Quanto al merito, il Tribunale, pur avendo considerato gli utili del contraffattore solo nel contesto del risarcimento del danno (e non come l'oggetto di un'autonoma domanda, che ha ritenuto che non fosse stata proposta tempestivamente da Diesel), ha stabilito che "la dimostrazione di un calo di fatturato dell'impresa del titolare del diritto violato non è affatto un elemento imprescindibile per la prova del danno da contraffazione, che non necessariamente trova fondamento nell’analisi dei flussi di vendita rispettivamente registrati dal contraffattore e da quelli registrati nel medesimo periodo dal titolare del diritto", dovendosi tener conto, anche in via presuntiva, anche del pregiudizio alle sue potenzialità commerciali, tenendo conto, per la loro quantificazione, dei benefici realizzati dall'autore dell'illecito, come prescritto sia dalla legge italiana, sia da quella spagnola, applicabile alle attività di alcuni dei convenuti. 

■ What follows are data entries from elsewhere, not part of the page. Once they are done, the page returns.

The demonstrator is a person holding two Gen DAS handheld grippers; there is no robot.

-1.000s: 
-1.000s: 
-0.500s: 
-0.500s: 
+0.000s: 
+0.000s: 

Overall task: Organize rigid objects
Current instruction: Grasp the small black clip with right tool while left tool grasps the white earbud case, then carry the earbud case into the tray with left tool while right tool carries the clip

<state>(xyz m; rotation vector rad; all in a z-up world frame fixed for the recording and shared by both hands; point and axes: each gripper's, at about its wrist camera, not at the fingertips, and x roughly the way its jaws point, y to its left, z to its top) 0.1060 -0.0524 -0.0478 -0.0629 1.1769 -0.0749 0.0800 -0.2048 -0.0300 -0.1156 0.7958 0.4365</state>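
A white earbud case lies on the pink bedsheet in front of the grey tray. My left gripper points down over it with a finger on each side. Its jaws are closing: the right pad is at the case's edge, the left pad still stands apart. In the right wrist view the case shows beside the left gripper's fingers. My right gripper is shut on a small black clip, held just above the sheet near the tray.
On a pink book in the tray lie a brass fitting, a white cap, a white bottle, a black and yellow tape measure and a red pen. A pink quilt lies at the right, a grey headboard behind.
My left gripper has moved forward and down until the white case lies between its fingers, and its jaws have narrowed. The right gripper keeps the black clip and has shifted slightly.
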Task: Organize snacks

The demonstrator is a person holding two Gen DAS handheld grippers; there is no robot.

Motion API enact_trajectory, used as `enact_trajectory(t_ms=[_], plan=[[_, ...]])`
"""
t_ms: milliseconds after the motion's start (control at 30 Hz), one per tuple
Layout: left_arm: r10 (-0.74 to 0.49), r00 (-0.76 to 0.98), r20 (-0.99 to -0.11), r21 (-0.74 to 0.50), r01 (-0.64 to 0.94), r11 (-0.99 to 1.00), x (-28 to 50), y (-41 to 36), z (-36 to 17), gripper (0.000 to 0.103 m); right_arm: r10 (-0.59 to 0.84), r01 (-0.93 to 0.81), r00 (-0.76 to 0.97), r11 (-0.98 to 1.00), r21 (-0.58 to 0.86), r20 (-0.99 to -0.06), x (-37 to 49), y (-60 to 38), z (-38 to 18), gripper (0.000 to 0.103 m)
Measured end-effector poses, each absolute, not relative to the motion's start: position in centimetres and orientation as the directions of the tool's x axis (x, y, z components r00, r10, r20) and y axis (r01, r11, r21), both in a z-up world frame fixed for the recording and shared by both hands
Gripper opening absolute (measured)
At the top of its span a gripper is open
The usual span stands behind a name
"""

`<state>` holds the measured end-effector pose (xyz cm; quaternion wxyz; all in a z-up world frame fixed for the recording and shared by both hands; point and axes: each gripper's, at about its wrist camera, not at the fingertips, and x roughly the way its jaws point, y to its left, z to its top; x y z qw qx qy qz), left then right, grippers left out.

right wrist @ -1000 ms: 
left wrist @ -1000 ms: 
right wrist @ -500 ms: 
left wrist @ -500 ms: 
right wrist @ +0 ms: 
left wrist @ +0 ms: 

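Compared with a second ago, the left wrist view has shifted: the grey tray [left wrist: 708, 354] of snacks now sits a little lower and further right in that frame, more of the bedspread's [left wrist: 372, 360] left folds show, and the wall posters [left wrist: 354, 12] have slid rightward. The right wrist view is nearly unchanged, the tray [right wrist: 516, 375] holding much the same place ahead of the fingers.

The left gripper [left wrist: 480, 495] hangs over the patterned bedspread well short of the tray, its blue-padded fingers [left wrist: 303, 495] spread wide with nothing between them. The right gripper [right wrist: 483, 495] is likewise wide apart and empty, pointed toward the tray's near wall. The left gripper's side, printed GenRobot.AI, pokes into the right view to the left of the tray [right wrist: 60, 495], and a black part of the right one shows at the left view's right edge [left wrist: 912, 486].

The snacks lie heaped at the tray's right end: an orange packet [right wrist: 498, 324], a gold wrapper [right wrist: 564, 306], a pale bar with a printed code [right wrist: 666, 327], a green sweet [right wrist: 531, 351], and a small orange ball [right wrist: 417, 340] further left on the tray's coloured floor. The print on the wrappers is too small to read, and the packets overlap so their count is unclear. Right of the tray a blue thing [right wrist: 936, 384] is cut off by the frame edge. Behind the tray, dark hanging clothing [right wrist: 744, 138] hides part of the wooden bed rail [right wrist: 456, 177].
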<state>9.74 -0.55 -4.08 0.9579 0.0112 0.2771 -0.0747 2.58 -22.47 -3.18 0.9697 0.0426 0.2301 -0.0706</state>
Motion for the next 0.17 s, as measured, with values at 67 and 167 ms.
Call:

In particolare il Tribunale di Milano ha ritenuto "ammissibile ricondurre ai benefici conseguiti dalla società capogruppo anche quelli conseguiti dalle società controllate per le successive fasi di commercializzazione" da esse effettuate nei Paesi coperti dai diritti IP violati (nella specie, nell'Unione Europea). Questa conclusione è stata fondata:

  1. Da una parte, “sulla considerazione che la società capogruppo ... ha materialmente posto in essere la fase iniziale dell’illecito – acquisendo in maniera centralizzata i prodotti contraffatti e provvedendo alla loro distribuzione in sede locale tramite le società controllate – e che pertanto il suo contributo ha posto in essere una causa immediata e diretta anche degli ulteriori danni derivanti dalla distribuzione dei prodotti al consumatore", e
  2. Dall’altra parte, sul fatto che nel caso concreto "oltre al rapporto di controllo azionario – sussiste un centro unitario decisionale (la centrale d’acquisto) cui corrisponde una correlativa unità di imputazione delle scelte strategiche e dei comportamenti attuati dai vari appartenenti al gruppo al di là della forma giuridica autonoma"

La sentenza ha dunque opportunamente approfondito in relazione al rilievo dei benefici conseguiti dalla capogruppo, e quindi anche nella prospettiva della deterrenza, un principio di diritto largamente consolidato. Nella giurisprudenza italiana si è infatti ritenuto in generale che sussiste la responsabilità risarcitoria della capogruppo per le attività poste in essere dalle sue controllate, ogni volta che “si dimostri che la condotta illecita di cui si controverte sia stata direttamente ispirata dalla capogruppo nell’ambito della sua attività dì coordinamento” (così Trib. Roma, 27 luglio 2005 e Trib. Torino, 26 ottobre 2012), oppure quando la capogruppo “si (è) assunta la responsabilità della commercializzazione per aver agito in stretto coordinamento fra loro” (App. Milano, 3 dicembre 2019, Hop Mobile et al. vs. Samsung Corea et al., resa in un caso che ha visto la capogruppo del più grande player mondiale della telefonia mobile rispondere anche delle importazioni parallele sul mercato italiano di prodotti contraffattori venduti agli importatori italiani da società del suo Gruppo non coinvolte in causa).